Language: Arclings speak all manner of languages.  For the rare dealings amongst each other, they tend to speak Draconic.

Names: There is no unifying factor in Arcling names.  Most arcling parents choose a name based on the culture they intend to leave their child with.  Usually the name they pick is one which is an acceptable name within that culture, if a little strange.  Other parents just abandon their children and let the new parents name them.

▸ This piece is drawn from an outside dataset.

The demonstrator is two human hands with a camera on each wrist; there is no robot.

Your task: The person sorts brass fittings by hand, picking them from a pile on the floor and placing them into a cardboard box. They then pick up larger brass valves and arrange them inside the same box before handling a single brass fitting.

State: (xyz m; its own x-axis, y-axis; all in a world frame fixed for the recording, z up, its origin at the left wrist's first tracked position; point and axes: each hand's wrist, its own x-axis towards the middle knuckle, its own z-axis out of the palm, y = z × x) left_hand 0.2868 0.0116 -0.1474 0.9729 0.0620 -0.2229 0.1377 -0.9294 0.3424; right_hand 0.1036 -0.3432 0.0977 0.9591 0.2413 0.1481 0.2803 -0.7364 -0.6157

Adventures: Arclings are usually motivated by the thrill of the adventure itself.  They long to be part of epic stories of great events.  They tend to be the more visible type of hero, and most of them are paladins, mages, and bards.

Racial Traits

  • -2 Strength, +2 Intelligence, +2 Charisma: Arclings are often self assured and have a gift for learning, but their physical form is slender and not built for great force.
  • Medium-size: as Medium-size creatures, arclings have no special bonuses or penalties due to their size.
  • Arcling base speed is 30 feet.
  • +2 racial bonus on Spellcraft and Knowledge (Arcana) checks.  Arclings have a natural gift for magic.
  • Automatic Languages: Common and the language of their parent race, or regional language if raised by humans.  Bonus languages: Any regional or racial.
  • Arclings with an Intelligence score of 10 or higher may cast the 0-level spell Prestidigitation once per day as a wizard of their class level.  See the spell descriptions on page 238 of the PhB.
  • Favored class: Bard.  A multiclass arcling’s bard class does not count when determining whether he suffers an XP penalty.